> **WHAT IS BEING ASKED**:
Please find all lines in the data that hold the string "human" and copy them.
[[ DATASET CONTENT open ]]
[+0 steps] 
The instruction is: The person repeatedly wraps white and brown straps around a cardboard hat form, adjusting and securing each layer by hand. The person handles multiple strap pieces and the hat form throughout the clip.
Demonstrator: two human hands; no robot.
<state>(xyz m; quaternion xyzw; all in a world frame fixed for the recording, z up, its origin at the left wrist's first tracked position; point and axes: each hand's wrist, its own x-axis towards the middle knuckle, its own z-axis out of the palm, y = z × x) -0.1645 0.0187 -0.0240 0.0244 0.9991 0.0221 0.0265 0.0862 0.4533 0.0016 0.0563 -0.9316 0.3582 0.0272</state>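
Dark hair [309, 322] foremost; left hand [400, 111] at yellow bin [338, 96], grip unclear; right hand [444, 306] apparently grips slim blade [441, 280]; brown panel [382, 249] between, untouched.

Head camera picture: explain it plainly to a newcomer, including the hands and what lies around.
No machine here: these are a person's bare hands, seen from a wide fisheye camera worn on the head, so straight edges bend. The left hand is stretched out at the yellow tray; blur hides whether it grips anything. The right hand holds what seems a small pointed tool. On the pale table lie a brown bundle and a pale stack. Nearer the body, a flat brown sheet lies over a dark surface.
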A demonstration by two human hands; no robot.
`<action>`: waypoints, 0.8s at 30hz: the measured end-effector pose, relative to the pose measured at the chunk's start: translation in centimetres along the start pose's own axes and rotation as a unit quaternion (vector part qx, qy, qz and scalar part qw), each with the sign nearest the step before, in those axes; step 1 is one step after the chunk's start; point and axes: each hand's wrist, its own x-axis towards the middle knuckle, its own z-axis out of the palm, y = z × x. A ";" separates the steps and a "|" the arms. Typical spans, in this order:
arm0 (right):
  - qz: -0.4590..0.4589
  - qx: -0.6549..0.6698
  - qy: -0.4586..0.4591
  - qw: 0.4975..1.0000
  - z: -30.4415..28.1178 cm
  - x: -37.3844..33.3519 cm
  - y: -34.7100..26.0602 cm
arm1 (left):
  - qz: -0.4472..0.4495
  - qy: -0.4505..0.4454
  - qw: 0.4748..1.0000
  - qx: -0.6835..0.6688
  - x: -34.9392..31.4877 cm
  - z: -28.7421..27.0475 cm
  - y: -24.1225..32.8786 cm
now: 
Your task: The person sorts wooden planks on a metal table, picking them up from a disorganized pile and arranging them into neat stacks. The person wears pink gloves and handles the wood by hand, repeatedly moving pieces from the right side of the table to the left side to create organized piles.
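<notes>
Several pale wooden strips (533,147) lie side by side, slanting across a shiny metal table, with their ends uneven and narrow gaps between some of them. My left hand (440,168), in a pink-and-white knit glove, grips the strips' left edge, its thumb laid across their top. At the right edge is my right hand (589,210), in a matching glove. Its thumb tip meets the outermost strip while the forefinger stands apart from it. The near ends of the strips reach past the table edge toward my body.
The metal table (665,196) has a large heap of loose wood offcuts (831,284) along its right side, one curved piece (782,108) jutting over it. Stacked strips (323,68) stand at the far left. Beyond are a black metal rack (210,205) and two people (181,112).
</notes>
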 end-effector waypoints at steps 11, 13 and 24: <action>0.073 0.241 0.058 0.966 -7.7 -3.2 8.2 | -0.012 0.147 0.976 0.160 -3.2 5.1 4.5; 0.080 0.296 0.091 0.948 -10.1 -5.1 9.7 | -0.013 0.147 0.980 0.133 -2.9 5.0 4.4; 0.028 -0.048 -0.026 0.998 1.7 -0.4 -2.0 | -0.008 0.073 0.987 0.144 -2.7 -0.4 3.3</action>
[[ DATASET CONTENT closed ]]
> **SOLVED PROBLEM**:
Demonstrator: two human hands; no robot.
A demonstration by two human hands; no robot.

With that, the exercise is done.